- **TASK**:
Could you copy out every line of the data where the word "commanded" occurs?

- **DATA EXTRACT**:
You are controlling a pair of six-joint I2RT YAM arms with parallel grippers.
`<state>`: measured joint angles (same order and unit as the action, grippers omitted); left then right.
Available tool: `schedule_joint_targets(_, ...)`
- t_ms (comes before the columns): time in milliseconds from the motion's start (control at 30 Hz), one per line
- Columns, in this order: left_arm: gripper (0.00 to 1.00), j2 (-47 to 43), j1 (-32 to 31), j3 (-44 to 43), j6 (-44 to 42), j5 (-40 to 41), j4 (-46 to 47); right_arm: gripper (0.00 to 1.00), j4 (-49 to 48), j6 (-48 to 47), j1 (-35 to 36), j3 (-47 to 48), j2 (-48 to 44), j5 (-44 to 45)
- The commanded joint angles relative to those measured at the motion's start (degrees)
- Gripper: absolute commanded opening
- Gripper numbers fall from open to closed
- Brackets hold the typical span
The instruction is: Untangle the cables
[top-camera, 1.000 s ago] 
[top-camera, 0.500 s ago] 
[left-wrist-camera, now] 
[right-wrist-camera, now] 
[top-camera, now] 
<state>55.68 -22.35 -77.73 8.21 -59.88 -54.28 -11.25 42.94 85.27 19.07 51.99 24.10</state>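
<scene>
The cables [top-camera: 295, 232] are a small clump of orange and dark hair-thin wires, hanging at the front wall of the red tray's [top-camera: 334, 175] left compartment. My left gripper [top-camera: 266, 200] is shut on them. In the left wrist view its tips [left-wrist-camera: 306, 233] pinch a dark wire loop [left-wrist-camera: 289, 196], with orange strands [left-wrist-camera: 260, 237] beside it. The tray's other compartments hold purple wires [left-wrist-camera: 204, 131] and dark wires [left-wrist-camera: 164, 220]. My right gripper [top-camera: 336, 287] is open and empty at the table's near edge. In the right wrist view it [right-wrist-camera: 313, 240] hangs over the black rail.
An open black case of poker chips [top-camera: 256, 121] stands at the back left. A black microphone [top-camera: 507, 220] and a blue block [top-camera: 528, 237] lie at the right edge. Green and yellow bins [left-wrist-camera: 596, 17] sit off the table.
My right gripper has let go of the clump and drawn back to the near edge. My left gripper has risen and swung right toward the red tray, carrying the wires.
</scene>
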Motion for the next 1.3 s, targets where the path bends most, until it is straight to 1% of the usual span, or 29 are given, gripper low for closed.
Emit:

- **RESPONSE FOR THIS EXERCISE**:
- The commanded joint angles relative to those measured at the motion's start (degrees)
- Gripper: absolute commanded opening

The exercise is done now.